Of the lines in the data below, write out exactly those from the one holding "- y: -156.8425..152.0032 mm" through the one holding "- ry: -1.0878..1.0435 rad", both included.

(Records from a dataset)
BEGIN

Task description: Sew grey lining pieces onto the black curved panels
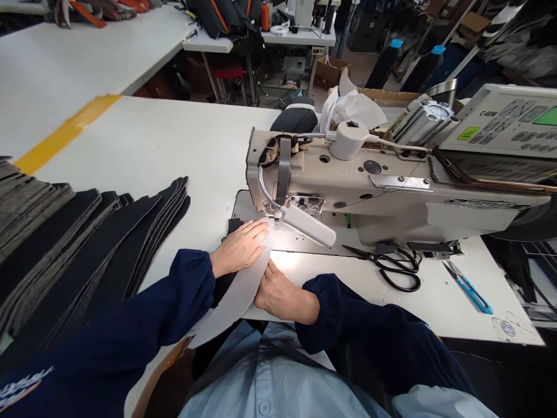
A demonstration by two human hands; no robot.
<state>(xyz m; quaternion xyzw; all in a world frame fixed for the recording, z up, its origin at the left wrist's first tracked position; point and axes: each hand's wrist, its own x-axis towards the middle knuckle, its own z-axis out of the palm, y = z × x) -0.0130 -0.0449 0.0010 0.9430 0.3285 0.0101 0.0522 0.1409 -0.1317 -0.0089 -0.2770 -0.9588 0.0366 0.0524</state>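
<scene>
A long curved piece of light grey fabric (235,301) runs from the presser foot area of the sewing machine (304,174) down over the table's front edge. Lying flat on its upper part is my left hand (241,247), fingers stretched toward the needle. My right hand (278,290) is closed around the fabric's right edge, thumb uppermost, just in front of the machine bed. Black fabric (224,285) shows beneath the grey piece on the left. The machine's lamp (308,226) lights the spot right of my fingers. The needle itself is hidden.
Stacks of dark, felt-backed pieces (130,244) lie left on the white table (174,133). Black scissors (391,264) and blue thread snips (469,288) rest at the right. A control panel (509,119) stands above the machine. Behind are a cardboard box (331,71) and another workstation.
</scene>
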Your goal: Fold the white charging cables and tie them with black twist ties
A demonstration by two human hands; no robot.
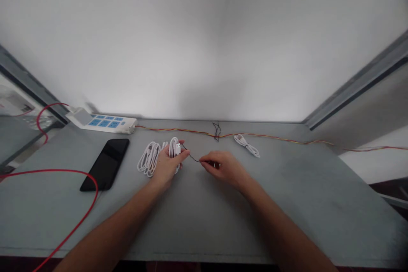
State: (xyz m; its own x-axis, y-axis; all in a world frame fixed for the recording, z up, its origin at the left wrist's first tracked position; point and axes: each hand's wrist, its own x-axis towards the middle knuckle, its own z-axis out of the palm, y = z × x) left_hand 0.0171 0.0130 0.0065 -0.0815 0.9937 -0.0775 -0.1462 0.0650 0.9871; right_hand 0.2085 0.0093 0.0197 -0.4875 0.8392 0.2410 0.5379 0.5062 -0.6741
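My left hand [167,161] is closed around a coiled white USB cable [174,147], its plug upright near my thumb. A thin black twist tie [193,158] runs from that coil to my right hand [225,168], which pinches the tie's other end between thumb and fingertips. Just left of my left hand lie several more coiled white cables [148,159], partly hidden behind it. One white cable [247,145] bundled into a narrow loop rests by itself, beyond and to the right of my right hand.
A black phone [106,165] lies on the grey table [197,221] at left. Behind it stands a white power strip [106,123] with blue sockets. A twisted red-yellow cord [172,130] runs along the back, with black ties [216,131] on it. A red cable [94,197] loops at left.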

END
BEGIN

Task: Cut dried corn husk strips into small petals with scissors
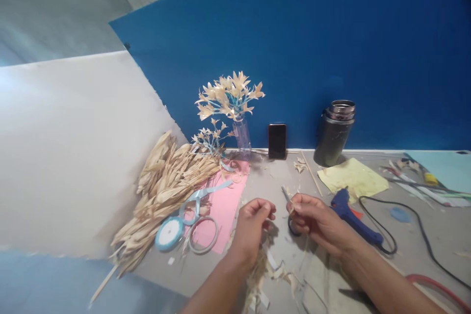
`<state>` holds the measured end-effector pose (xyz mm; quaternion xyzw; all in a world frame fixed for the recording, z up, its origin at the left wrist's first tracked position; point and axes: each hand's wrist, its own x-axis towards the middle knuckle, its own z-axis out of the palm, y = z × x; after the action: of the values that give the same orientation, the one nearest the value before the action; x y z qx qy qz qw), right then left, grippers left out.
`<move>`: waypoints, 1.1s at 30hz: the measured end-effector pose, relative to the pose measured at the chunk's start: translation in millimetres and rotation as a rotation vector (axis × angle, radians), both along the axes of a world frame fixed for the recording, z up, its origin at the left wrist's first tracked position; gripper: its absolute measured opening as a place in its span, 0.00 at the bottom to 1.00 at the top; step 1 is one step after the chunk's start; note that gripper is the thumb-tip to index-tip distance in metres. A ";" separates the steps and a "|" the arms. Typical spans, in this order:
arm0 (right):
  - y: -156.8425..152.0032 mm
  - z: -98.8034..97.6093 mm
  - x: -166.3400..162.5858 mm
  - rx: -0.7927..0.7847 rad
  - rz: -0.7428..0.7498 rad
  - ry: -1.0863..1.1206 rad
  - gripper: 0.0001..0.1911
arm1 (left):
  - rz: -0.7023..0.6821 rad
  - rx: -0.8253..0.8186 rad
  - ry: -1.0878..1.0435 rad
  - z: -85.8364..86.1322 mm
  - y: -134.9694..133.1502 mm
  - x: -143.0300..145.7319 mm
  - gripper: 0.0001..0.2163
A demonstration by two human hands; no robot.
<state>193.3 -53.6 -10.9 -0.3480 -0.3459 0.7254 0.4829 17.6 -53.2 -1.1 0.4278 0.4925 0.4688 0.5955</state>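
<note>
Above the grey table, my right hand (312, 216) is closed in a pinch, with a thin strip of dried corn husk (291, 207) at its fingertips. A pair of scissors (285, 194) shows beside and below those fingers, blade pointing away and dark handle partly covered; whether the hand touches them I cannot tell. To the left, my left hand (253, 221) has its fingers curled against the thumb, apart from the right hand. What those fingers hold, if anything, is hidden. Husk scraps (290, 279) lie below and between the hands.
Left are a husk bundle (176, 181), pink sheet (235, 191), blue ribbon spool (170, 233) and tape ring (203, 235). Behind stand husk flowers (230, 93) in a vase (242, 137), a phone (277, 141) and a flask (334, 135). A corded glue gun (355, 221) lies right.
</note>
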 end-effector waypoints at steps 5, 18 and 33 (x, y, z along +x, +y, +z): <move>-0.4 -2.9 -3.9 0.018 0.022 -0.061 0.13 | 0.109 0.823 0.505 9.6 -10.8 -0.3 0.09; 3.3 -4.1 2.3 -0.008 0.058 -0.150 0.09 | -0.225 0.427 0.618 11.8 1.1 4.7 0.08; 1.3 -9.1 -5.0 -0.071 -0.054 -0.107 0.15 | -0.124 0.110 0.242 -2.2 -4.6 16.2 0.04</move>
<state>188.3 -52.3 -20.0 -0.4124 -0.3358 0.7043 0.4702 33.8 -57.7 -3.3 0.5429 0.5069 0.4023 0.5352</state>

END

### Completed task
  - y: -156.8425..152.0032 mm
  - z: -98.8034..97.6093 mm
  - x: -166.3400..162.5858 mm
  - rx: -0.7927..0.7847 rad
  - rz: -0.7428..0.7498 rad
  - ry: -1.0863..1.1206 rad
  - gripper: 0.0001..0.1911
arm1 (left):
  - rz: -0.7023..0.6821 rad
  - rx: -0.8253..0.8186 rad
  - ry: -1.0878..1.0435 rad

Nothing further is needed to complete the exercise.